|Matthew Henry's Concise Commentary|
30:27-33 God curbs and restrains from doing mischief. With a word he guides his people into the right way, but with a bridle he turns his enemies upon their own ruin. Here, in threatening the ruin of Sennacherib's army, the prophet points at the final and everlasting destruction of all impenitent sinners. Tophet was a valley near Jerusalem, where fires were continually burning to destroy things that were hurtful and offensive, and there the idolatrous Jews caused their children to pass through the fire to Moloch. This denotes the certainty of the destruction, as an awful emblem of the place of torment in the other world. No oppressor shall escape the Divine wrath. Let sinners then flee to Christ, seeking to be reconciled to Him, that they may be safe and happy, when destruction from the Almighty shall sweep away all the workers of iniquity.
Verse 29. - Ye shall have a song; literally, to you will [then] be a song. While the nations weep and lament, and are burnt up by God's anger, and swept away by his "overflowing flood," and guided to their destruction by his bridle in their jaws, Israel shall rejoice with singing. As in the night when a holy solemnity is kept. Perhaps a special reference is intended to the Pass-over-feast, which commenced with an even-tag or night celebration (Exodus 12:6, 8, 42; Matthew 26:30). Or perhaps "Isaiah is not referring to one feast more than another" (Cheyne), night-rituals belonging to all toasts, since the day commenced with the sunset. The Passover-song consisted of Psalm 113. - 118. And as when one goeth with a pipe to come into the mountain of the Lord. Joyful processions from the country districts to Jerusalem are alluded to. These were commonly headed by a piper or a band of pipers (Vitringa). They took place several times in the year - at each of the three great feasts, and irregularly when any district sent up its firstfruits to the temple treasury (Nehemiah 10:35-37). To the Mighty One of Israel; literally, to the Rock of Israel; i.e. to Jehovah (comp. Isaiah 17:10; and see also Deuteronomy 32:4, 15, 18, 30, 31; Psalm 18:2, 31, 46, etc.). The idea embodied in the metaphor is rather that of an unfailing refuge than of mere might and power.
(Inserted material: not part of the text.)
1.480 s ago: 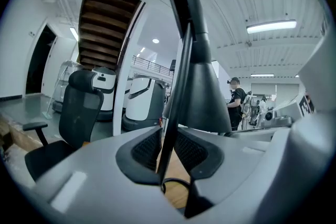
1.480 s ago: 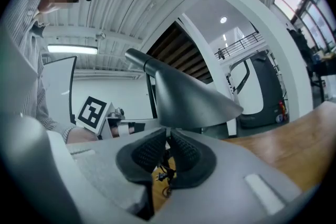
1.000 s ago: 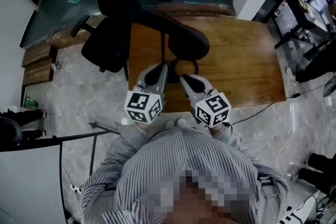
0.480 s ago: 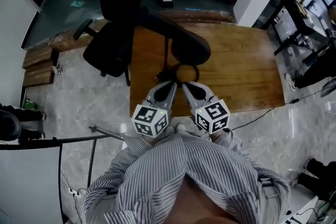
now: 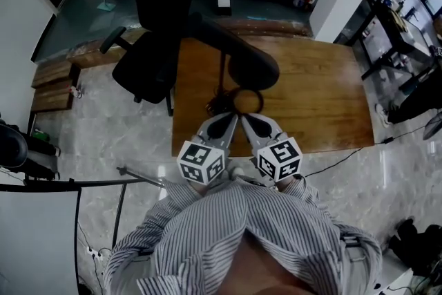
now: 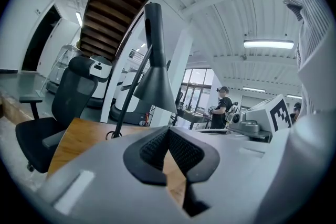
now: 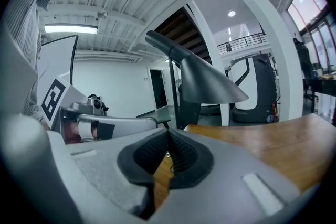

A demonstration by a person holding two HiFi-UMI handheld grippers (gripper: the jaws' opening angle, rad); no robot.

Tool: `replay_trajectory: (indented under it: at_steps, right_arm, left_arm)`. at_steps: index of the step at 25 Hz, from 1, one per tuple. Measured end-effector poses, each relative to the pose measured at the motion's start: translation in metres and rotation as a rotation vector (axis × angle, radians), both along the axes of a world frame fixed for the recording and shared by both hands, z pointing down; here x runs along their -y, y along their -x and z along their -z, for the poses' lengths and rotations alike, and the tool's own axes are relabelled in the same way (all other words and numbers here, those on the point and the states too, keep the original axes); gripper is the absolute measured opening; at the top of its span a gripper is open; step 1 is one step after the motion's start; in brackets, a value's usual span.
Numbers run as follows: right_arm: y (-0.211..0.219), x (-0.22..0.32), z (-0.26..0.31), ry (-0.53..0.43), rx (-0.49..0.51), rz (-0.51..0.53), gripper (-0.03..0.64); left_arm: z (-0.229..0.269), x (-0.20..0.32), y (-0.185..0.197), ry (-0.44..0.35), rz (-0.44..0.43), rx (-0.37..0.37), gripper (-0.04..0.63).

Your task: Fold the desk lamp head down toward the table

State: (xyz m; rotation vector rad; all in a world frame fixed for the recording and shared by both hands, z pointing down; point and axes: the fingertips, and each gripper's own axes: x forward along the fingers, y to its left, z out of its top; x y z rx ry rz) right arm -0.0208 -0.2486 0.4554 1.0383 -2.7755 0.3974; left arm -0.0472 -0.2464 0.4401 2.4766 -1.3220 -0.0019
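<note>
The dark desk lamp stands on the wooden table (image 5: 324,90), its cone head (image 5: 253,69) raised above its ring base (image 5: 246,101) on a slanted arm (image 5: 207,27). Both grippers hover side by side at the table's near edge, just short of the base. My left gripper (image 5: 226,124) is shut with nothing between its pads. My right gripper (image 5: 250,124) is shut and empty too. In the left gripper view, the lamp head (image 6: 155,87) hangs above and beyond the left gripper (image 6: 168,132). Seen from the right gripper (image 7: 169,135), the lamp head (image 7: 206,84) faces downward over the table.
A black office chair (image 5: 148,55) stands against the table's left edge. A thin cable (image 5: 340,152) runs over the marble floor at the near right. Desks with gear (image 5: 397,17) fill the far right. A person (image 6: 220,107) stands far off in the left gripper view.
The left gripper has shifted right, closer to the right one, and both have drawn back to the table's near edge. Both pairs of jaws have closed. The lamp has not moved.
</note>
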Motion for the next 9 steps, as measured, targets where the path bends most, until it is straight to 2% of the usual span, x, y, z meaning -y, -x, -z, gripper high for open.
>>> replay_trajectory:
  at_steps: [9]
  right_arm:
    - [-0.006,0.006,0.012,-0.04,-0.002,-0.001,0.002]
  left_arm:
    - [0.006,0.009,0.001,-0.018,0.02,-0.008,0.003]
Gill's Exposition of the Entire Bible
Ye shall have a song,.... That is, the Jews should have a song, and sing it upon the ruin of the Assyrian army; as the Israelites had, when Pharaoh and his host were drowned in the Red Sea; and so will the Christian church have one, at the fall of Babylon, Revelation 15:1,
as in the night, when a holy solemnity is kept; and gladness of heart, the Jewish feasts always began, the even preceding, and were ushered in with singing songs, and psalms; especially the feast of the passover, which it is thought is alluded to here. It is a common notion of the Jews (k), that the slaughter of the Assyrian army was on the night of the passover; that it was in the night is certain, 2 Kings 19:35 but that it was on the night of the passover is not certain; however, the songs sung on that night were not on this occasion, nor could this be sung so soon; and it will be at evening time that the latter day glory shall break out, and songs of joy be heard from the uttermost parts of the earth, Zechariah 14:7,
as when one goeth with a pipe to come into the mountain of the Lord; the temple; it being usual for persons, that came from distant parts of the land to the temple to worship, to bring pipes along with them in their hands, and play upon them as they were travelling, to divert them, and the company that were with them; see Psalm 42:4. Jarchi thinks the allusion is to the bringing up of the first fruits to the temple at Jerusalem, which was preceded with a pipe, as appears from the Misnah (l):
to the mighty One of Israel; or, "Rock of Israel" (m); one of the names of the Messiah, 2 Samuel 23:3 to whom the song of praise and triumph shall be sung, in the latter day, by those that stand upon Mount Zion, with harps in their hands, having gotten the victory over the beast and his image, Revelation 14:1.
(k) Vid. Aben Ezra, Ben Melech, & Abendana. (l) Biccurim, c. 3. sect. 3, 4. (m) "rupem Israelis", Junius & Tremellius, Piscator, Cocceius; "petram Israel", Montanus.
Jamieson-Fausset-Brown Bible Commentary
29. the night … solemnity—As in the passover night ye celebrate your deliverance from Egypt, so shall ye celebrate your rescue from Assyrian bondage. Translate, "the solemnity" (Ex 12:42).
goeth with a pipe—or flute. They used to go up to Jerusalem ("the mountain of the Lord," Zion) at the three feasts with music and gladness (De 16:16; Ezr 2:65; Ps 122:1-4).